Vladimir Putin parece ser apenas o mais recente de uma longa linha de czares russos mantenedor da tradição de assassinar qualquer um que atravesse o seu caminho. A prática remonta, pelo menos, ao século XIV de Ivan, o Terrível, assassino de milhares de aristocratas e de outras pessoas, incluindo o Metropolitano Philip e o príncipe Alexander Gorbatyl-Shuisky, mortos por terem se recusado a prestar o juramento de obediência ao filho mais velho do czar, criança na época. Pedro, o Grande, lançou a sua polícia política contra todos os que falassem contra ele, desde a sua própria esposa a bêbados que contavam piadas sobre o seu governo; ele até mesmo fez a polícia política enganar e levar de volta à Rússia o próprio filho e herdeiro, o tsarevich Aleksey, a quem torturou até a morte.

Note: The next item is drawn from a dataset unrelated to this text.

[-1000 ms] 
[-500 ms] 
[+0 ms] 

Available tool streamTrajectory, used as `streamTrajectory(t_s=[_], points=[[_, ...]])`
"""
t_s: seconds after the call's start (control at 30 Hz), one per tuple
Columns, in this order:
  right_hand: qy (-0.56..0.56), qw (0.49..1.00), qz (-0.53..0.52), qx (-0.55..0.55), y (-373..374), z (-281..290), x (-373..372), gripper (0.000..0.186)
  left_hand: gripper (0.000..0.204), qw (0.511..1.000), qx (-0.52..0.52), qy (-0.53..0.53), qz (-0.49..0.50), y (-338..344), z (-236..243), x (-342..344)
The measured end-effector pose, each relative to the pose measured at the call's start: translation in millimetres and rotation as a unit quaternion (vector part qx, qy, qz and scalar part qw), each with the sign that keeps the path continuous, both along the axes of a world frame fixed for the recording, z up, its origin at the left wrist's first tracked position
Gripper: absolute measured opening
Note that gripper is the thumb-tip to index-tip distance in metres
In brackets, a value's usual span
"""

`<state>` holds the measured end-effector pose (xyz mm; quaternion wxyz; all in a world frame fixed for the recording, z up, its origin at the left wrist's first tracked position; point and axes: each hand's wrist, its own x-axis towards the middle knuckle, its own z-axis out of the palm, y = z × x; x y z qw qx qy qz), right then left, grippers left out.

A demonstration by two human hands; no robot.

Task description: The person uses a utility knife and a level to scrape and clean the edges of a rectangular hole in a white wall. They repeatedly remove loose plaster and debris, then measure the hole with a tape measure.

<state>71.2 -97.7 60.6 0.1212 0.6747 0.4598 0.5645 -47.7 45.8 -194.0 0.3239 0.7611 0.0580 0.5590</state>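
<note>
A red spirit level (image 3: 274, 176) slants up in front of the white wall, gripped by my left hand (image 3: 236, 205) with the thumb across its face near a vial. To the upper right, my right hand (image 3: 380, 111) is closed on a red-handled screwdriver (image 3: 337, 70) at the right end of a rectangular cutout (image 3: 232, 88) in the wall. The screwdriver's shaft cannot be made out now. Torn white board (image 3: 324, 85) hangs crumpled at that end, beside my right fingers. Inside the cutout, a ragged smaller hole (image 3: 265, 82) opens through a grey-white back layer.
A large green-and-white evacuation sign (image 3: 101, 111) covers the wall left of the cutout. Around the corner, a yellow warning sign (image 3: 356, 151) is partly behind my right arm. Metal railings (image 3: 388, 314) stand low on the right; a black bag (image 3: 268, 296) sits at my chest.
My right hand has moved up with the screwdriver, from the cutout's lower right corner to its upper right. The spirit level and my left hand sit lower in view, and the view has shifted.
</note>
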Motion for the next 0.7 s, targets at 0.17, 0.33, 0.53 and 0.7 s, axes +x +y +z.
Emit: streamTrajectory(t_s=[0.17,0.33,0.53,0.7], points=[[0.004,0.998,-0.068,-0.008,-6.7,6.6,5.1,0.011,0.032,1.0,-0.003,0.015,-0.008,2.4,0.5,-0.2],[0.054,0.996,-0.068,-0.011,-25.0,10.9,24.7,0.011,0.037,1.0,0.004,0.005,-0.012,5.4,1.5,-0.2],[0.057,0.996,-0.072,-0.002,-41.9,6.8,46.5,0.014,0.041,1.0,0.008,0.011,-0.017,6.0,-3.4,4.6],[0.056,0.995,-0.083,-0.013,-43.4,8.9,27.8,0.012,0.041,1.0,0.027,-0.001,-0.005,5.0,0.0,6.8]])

Sob o comunismo, os assassinatos arbitrários se tornaram uma política de Estado. Em 11 de agosto de 1918, numa ordem escrita à mão ordenando o enforcamento de pelo menos 100 kulaks na torre de Penza para servir de exemplo, Lênin escreveu:

“Enforquem (enforquem sem falta, para o povo ver) não menos do que cem kulaks conhecidos, homens ricos, agiotas… Façam de tal forma que o povo num raio de centenas de quilômetros veja, estremeça, saiba e grite: eles estão amarrando e estrangulando até a morte estes kulaks agiotas”. (Esta carta fez parte de uma exposição intitulada “Revelations from the Russian Archives” exibida na Biblioteca do Congresso, Washington, D.C., em 1992.)

Durante o expurgo de Stalin, cerca de nove milhões de pessoas perderam a vida. Dos sete membros do Politburo de Lênin da época da Revolução de Outubro, somente Stalin estava vivo quando o massacre terminou.

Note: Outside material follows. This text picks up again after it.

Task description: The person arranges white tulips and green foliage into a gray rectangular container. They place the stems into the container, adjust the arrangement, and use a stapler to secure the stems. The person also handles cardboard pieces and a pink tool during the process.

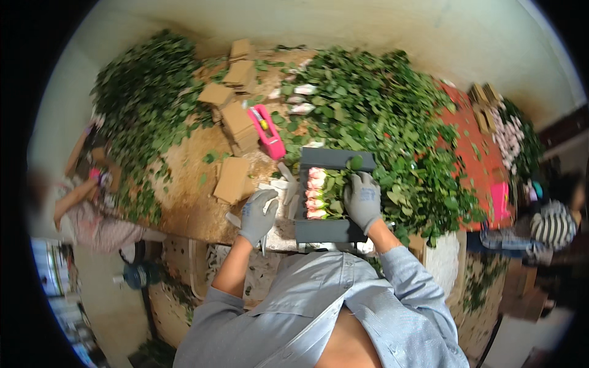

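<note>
Head view: gloved right hand (363, 199) lies flat, fingers spread, on pink roses (317, 193) lined in a grey tray (325, 228) at the tabletop (190, 202) edge; gloved left hand (257, 214), fingers curled, grips scissors (235, 219).

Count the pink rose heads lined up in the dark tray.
4 rose heads show, stacked in a column at the dark tray's left end, beside the right hand. More may be hidden under leaves.

Matt grey knit gloves (363, 197), dull cardboard pieces (232, 179), a glossy pink plastic tool (266, 130)
</note>
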Tool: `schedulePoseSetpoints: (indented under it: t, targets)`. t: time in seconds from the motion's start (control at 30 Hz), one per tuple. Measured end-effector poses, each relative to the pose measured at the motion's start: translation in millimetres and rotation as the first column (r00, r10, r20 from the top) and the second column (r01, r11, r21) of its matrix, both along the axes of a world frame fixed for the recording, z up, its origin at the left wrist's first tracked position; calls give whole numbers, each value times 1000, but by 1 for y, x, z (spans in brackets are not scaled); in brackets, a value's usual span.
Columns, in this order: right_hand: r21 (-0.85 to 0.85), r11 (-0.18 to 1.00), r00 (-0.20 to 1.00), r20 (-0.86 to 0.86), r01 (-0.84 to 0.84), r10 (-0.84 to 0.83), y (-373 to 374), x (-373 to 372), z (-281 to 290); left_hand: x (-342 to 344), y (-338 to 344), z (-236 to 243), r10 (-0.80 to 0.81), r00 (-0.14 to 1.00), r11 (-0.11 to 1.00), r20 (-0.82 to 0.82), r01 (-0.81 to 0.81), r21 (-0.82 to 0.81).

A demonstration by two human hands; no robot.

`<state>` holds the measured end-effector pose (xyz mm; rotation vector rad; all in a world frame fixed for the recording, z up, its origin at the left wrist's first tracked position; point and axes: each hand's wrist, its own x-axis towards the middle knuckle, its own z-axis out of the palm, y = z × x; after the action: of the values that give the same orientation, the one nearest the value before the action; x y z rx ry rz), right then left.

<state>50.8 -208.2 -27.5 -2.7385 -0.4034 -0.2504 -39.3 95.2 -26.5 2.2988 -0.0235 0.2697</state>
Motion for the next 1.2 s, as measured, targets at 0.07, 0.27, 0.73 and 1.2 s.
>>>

O que eu sempre achei até mais perturbador do que a brutalidade destes crimes era o profundo envolvimento dos líderes soviéticos neles. Stalin ordenou pessoalmente que Leon Trotsky, o cofundador da União Soviética, fosse assassinado no México. E Stalin entregou em mãos a Ordem de Lênin para a comunista espanhola Caridad Mercader del Rio, cujo filho, o oficial da inteligência soviética, Ramón Mercader, havia assassinado Trotsky em agosto de 1940 esmagando-lhe a cabeça com uma picareta. Da mesma forma, Khrushchev colocou, com as próprias mãos, a mais alta medalha soviética no peito de Bogdan Stashinsky, oficial da KGB responsável pelo assassinato de dois líderes anticomunistas exilados na Alemanha Ocidental em 1962.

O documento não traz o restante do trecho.